> **Task brief**:
Retype all data exactly as given. Pictures should not be retyped.
Start of Block
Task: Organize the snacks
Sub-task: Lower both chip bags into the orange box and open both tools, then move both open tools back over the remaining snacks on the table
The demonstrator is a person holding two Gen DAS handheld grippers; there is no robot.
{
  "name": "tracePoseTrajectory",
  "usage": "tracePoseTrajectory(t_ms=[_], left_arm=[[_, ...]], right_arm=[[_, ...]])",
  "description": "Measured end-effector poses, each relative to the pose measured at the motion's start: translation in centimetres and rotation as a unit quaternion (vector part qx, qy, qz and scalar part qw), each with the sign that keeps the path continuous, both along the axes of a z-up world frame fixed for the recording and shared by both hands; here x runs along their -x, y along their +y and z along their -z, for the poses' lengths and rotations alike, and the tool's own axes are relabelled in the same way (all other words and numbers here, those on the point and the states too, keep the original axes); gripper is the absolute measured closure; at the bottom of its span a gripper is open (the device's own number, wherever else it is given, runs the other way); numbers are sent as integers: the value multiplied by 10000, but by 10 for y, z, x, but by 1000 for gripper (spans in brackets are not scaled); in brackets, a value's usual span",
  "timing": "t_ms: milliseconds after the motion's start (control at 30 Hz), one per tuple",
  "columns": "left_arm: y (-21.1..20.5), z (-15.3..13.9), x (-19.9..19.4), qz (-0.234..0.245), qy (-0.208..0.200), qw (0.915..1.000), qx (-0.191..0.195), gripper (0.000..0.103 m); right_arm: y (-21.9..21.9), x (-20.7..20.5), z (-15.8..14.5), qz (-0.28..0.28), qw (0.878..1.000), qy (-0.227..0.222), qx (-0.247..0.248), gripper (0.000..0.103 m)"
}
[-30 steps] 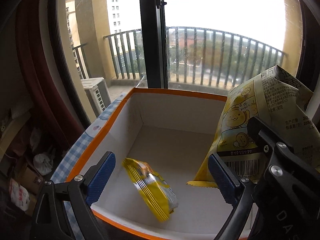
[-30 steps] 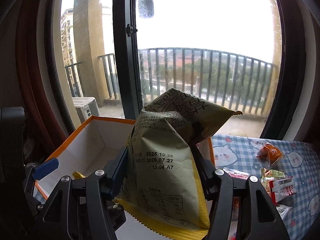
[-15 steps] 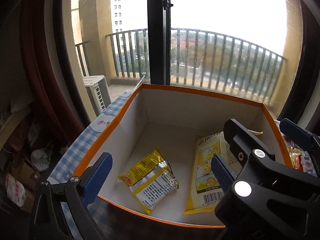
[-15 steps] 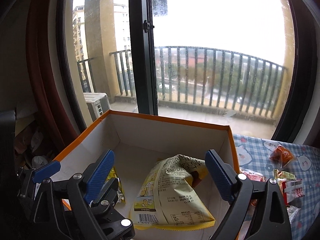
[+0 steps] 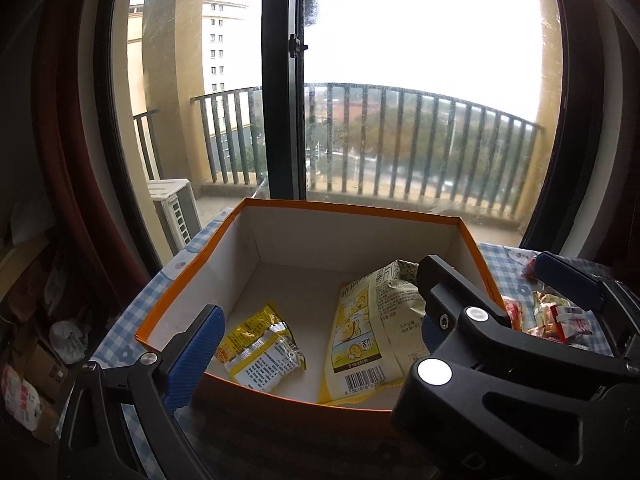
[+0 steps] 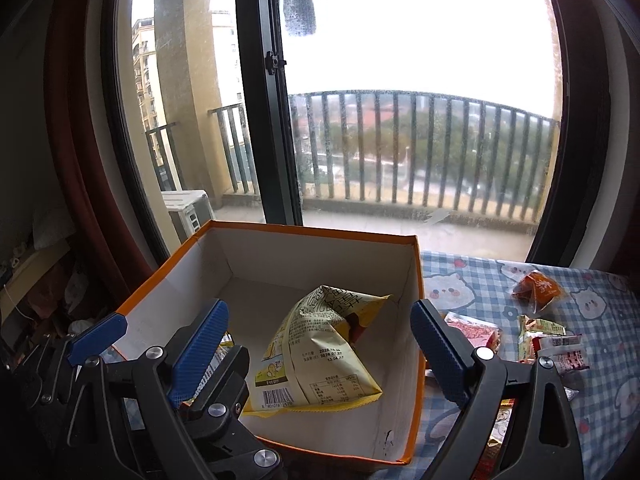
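An orange-rimmed cardboard box with a white inside stands on the table by the window. A large pale-yellow snack bag lies on the right side of its floor. A small yellow packet lies flat on the left side. My right gripper hangs open above the box's near edge, with the big bag below it and untouched. My left gripper is open too, over the near left of the box. The right gripper's body hides its right finger.
Several loose snack packets and an orange packet lie on the blue checkered cloth to the right of the box. The window and its balcony railing stand close behind the box. Clutter sits on the floor at far left.
The right gripper opened and let go of the big bag, which now lies in the box. The small packet has fallen flat. Both grippers have drawn back and up from the box.
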State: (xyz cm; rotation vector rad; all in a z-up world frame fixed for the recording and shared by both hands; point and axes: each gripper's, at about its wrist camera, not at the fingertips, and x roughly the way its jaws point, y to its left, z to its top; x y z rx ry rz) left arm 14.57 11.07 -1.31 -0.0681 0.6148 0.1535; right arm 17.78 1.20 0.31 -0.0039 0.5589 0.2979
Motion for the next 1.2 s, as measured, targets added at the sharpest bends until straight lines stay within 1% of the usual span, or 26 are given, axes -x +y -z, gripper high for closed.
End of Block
> **Answer for the task**:
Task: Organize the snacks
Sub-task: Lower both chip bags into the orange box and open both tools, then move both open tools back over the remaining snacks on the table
The demonstrator is a person holding two Gen DAS handheld grippers; there is no robot.
{
  "name": "tracePoseTrajectory",
  "usage": "tracePoseTrajectory(t_ms=[_], left_arm=[[_, ...]], right_arm=[[_, ...]])",
  "description": "Measured end-effector poses, each relative to the pose measured at the motion's start: translation in centimetres and rotation as a unit quaternion (vector part qx, qy, qz and scalar part qw), each with the sign that keeps the path continuous, both along the axes of a z-up world frame fixed for the recording and shared by both hands; here x runs along their -x, y along their +y and z along their -z, for the poses' lengths and rotations alike, and the tool's own axes are relabelled in the same way (all other words and numbers here, those on the point and the states too, keep the original axes); gripper is the absolute measured closure; at the bottom of its span a gripper is open (the device's own number, wherever else it is given, runs the other way); numbers are sent as integers: the value multiplied by 10000, but by 10 for y, z, x, but by 1000 for gripper (spans in brackets are not scaled); in brackets, a value's usual span",
  "timing": "t_ms: milliseconds after the motion's start (control at 30 Hz), one per tuple",
  "columns": "left_arm: y (-21.1..20.5), z (-15.3..13.9), x (-19.9..19.4), qz (-0.234..0.245), qy (-0.208..0.200), qw (0.915..1.000), qx (-0.191..0.195), gripper (0.000..0.103 m); right_arm: y (-21.9..21.9), x (-20.7..20.5), z (-15.8..14.5), qz (-0.28..0.28), qw (0.878..1.000), qy (-0.227..0.222), qx (-0.247..0.248), gripper (0.000..0.103 m)"
}
[-30 steps] 
[-30 steps] 
[-15 steps] 
[-15 steps] 
[+0 steps] 
[+0 steps] 
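An orange-rimmed cardboard box with a white inside stands on the table by the window. A large pale-yellow snack bag lies on the right side of its floor. A small yellow packet lies flat on the left side. My right gripper hangs open above the box's near edge, with the big bag below it and untouched. My left gripper is open too, over the near left of the box. The right gripper's body hides its right finger.
Several loose snack packets and an orange packet lie on the blue checkered cloth to the right of the box. The window and its balcony railing stand close behind the box. Clutter sits on the floor at far left.
The right gripper opened and let go of the big bag, which now lies in the box. The small packet has fallen flat. Both grippers have drawn back and up from the box.
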State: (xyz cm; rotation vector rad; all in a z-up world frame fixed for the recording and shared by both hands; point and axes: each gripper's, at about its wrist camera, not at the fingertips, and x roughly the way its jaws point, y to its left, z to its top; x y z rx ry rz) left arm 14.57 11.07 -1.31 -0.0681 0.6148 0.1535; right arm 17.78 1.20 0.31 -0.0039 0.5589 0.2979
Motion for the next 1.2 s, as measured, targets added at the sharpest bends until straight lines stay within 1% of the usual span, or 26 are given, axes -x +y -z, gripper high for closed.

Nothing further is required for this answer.